En septembre 1939 maman avait
obtenu un permis de circuler. Elle peut donc sillonner la campagne en voiture pour y collecter fruits, légumes, rillettes et saucisses, beurre, conserves de viande dont elle remplit des colis à
destination de Préfailles, Paris, l'Oise, Angers. Elle ne ménage ni son temps ni ses efforts pour ravitailler au mieux les uns et les autres. Un petit garçon de ses amis s'étonne auprès de sa
maman : elle en a une grande ferme pour nous envoyer tant de paquets ! En retour, de Préfailles elle reçoit des crustacés, de Paris des colifichets achetés au Bon Marché, ou bien des
mandats, des tickets d'alimentation. Cependant que les habitants de l'Oise se plaignent du ronronnement incessant, jour et nuit, des avions qui les survolent.

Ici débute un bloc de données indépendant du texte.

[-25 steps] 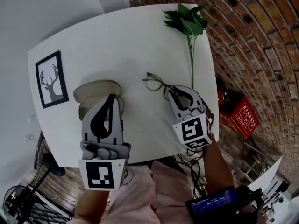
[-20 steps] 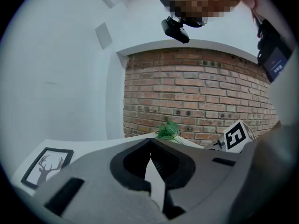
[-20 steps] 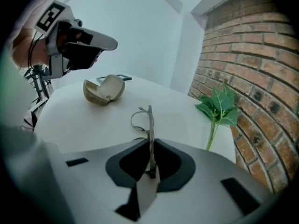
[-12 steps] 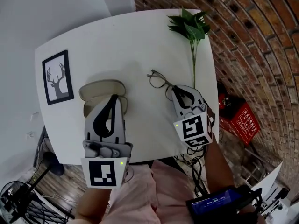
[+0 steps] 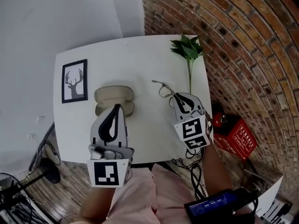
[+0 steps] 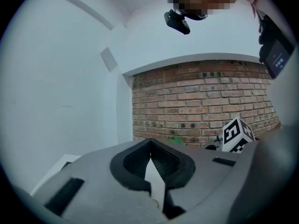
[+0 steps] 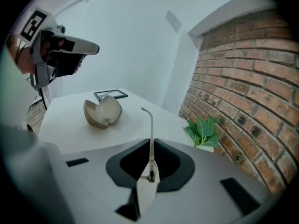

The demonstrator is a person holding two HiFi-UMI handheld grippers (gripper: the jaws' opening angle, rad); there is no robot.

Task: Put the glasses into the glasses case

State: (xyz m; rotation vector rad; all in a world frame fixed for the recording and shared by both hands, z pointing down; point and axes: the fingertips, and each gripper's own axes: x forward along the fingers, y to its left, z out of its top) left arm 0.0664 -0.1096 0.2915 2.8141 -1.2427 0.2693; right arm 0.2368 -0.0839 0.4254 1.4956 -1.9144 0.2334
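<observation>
Thin-metal glasses (image 5: 163,89): pinched by one temple in the right gripper (image 5: 178,97), whose jaws have just been closing and now clamp that temple. The frame appears lifted off the white table (image 5: 140,55), right of centre, with the temple's tip pointing toward the far edge.
Beige glasses case (image 5: 114,101): open, left of centre, long axis parallel to the near edge, lying leftward of that gripper.
Left gripper (image 5: 116,107): jaws together, empty, over the case's near half; the nearer hand.
</observation>
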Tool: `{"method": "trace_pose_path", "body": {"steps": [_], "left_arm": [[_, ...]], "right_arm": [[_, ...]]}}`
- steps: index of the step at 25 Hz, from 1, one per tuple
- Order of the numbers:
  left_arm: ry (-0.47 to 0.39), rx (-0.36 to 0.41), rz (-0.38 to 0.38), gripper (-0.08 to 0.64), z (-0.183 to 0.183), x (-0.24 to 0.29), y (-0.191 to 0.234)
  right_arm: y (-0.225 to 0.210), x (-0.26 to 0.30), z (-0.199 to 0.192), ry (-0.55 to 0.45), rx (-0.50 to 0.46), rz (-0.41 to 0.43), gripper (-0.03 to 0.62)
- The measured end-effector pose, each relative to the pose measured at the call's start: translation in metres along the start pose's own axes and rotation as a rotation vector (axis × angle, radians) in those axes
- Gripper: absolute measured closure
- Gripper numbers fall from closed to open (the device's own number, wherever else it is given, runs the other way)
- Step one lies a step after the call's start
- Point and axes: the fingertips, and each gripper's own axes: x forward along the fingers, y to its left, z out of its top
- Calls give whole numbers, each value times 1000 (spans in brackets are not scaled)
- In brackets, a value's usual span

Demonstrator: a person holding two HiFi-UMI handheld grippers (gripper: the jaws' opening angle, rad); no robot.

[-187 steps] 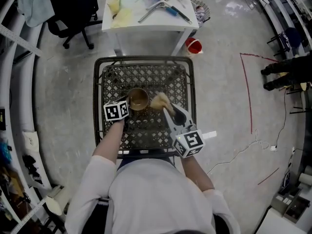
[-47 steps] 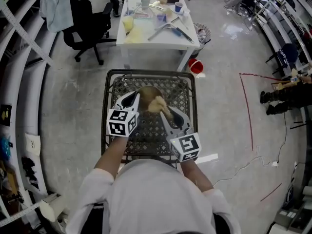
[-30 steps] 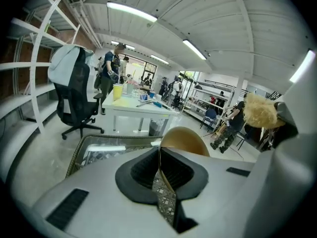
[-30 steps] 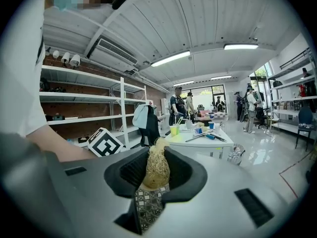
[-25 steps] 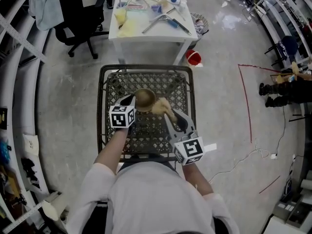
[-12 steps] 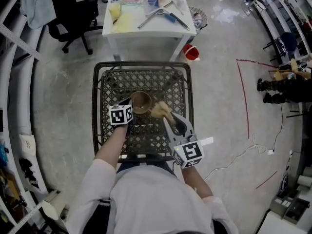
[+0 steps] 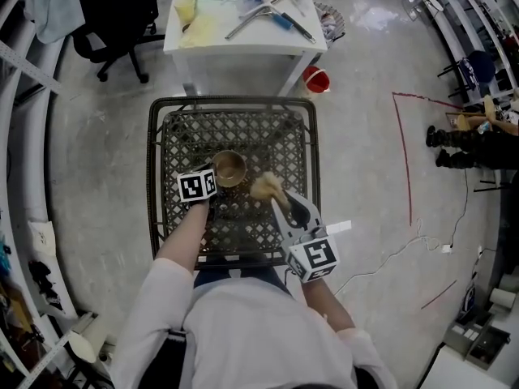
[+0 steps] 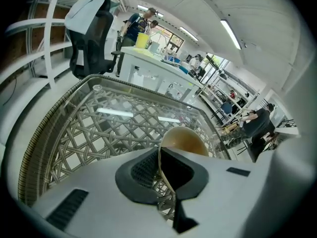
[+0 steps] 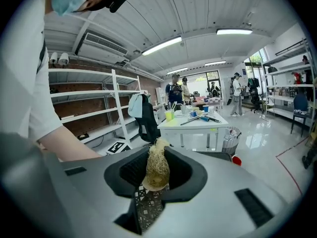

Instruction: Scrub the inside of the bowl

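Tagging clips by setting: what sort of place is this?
Probably a lab or workshop, not a kitchen: open shelving, a white worktable strewn with tools, and a bare floor marked with a red line.

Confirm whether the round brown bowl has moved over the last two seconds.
Yes: the round brown bowl now sits farther from the black lattice table's far rim, nearer its middle.

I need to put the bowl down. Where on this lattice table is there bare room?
The far half of the lattice table, between the bowl and the far rim, is bare; so is the strip along the near rim. The middle is crowded: left gripper on the bowl, right gripper with the scrubber beside it.
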Motion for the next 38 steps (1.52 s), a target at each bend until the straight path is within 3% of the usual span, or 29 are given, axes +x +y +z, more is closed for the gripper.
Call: {"method": "trace_pose_path", "body": {"steps": [17, 28, 38], "left_arm": [[-15, -55, -45, 515, 2, 5, 0], [-84, -37, -57, 514, 12, -15, -1], [-188, 33, -80, 514, 36, -49, -8]], "right_arm": [[2, 1, -4, 10, -3, 21, 492], [5, 1, 4, -17, -11, 31, 492], [11, 1, 11, -40, -13, 37, 492]]}}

Clic sur l'image pour ouvrir l'original
Le 22 novembre 1939 le gouvernement polonais en exil, conduit par le général Sirkorski, était accueilli officiellement à la gare Saint-Laud d'Angers. Le 2 décembre
1939, à son tour, W.Raczkiewicz, président de la république polonaise, venait s'installer en Anjou, au château de Pignerolle. Hôtels particuliers et châteaux de la région d'Angers furent investis
par les ministères polonais et les ambassades étrangères. Par ailleurs, une partie du trésor de la Banque Polonaise fut déposée à la Banque de France. Angers devint en quelque sorte la capitale
de la Pologne, jusqu'à la débâcle de juin 1940 qui obligea le gouvernement polonais à un nouvel exil, vers l'Angleterre, cette fois.
De cet épisode de la Deuxième Guerre Mondiale, j'ai retrouvé une trace dans nos papiers de famille. En effet, l'agence qui gérait les biens immobiliers de notre grand-père lui propose de louer
l'un de ses appartements à une femme dont la maison a été réquisitionnée. J'ignore s'il donna suite à l'offre...
La France s'enlise dans l'Occupation ; les pénuries s'accroissent ; le charbon fait défaut. Pendant l'hiver 1941 mes grands-parents en sont réduits à brûler du bois
vert pour se chauffer. A Préfailles on débite les beaux lambertianas (la parure de Préfailles !) gelés... qui rendent bien service aux habitants. Les villas, d'habitude inhabitées en cette
saison, ont été réquisitionnées. Notre petite station balnéaire est de plus en plus peuplée ! Tout le monde souffre : certains, du fait de la guerre, ont perdu leur emploi, d'autres manquent de
matières premières pour faire tourner leur commerce ou leur industrie, d'autres enfin, ont retrouvé leur maison entièrement vidée par le pillage. Les amis dispersés par la guerre évoquent avec
une nostalgie croissante les jours heureux de Préfailles.